Now that you’re getting toward the end, your course might be dragging a bit. So remember, particularly with online courses, no one wants to sit in the same spot for three hours watching a course on their screen. If possible, consider shorter bite-sized courses that, if needed, can be taken at different times. Or allow your learner to exit the online course when they’re halfway done, and continue it again at a different time. 

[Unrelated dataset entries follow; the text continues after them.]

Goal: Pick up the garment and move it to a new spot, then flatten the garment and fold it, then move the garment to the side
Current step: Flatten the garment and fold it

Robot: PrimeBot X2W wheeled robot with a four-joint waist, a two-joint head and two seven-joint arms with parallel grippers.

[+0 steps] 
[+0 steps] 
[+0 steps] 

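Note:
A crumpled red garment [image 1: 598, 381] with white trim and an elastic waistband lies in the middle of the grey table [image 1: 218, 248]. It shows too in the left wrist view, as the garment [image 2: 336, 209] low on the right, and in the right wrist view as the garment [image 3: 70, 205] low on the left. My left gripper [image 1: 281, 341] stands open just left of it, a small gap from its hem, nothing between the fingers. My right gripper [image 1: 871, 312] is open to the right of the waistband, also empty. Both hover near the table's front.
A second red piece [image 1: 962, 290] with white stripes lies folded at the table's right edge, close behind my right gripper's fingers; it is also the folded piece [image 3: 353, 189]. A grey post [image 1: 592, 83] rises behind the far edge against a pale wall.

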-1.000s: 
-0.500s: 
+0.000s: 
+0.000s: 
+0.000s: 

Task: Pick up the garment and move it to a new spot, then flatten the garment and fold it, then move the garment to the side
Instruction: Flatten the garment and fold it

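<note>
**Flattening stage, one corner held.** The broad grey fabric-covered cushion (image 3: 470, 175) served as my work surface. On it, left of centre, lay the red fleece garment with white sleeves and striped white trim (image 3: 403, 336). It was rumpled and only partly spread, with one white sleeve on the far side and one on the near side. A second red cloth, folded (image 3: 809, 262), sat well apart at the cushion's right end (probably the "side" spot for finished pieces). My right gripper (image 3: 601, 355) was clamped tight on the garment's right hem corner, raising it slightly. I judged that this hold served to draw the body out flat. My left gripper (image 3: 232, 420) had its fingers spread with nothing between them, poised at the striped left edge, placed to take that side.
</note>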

9. Test, Test And Test Again.

You’ve finished designing your online course. Now comes the crucial part, the beta testing phase. Get as many diverse people as possible – attorneys, non-attorneys, your subject matter experts – to test your course. That includes the people back in Tip #1 who tasked you to do this course in the first place. Ask them to try to do everything, go backward, forward, answer incorrectly, exit and retry, use Chrome, use Firefox, use an iPhone and an Android. Once they test it, have them tell you everything that went wrong, then work with your developer to make it better.

10. Release and Recharge.

Congratulations! You’ve released your first online course! People will love your course. Online education that’s well done is exciting to those familiar with only traditional lecture-based courses. If you do it well, you’ll get great feedback and be asked to do even more. So release your course, recharge your batteries, and get ready for the next one. It only gets better from here.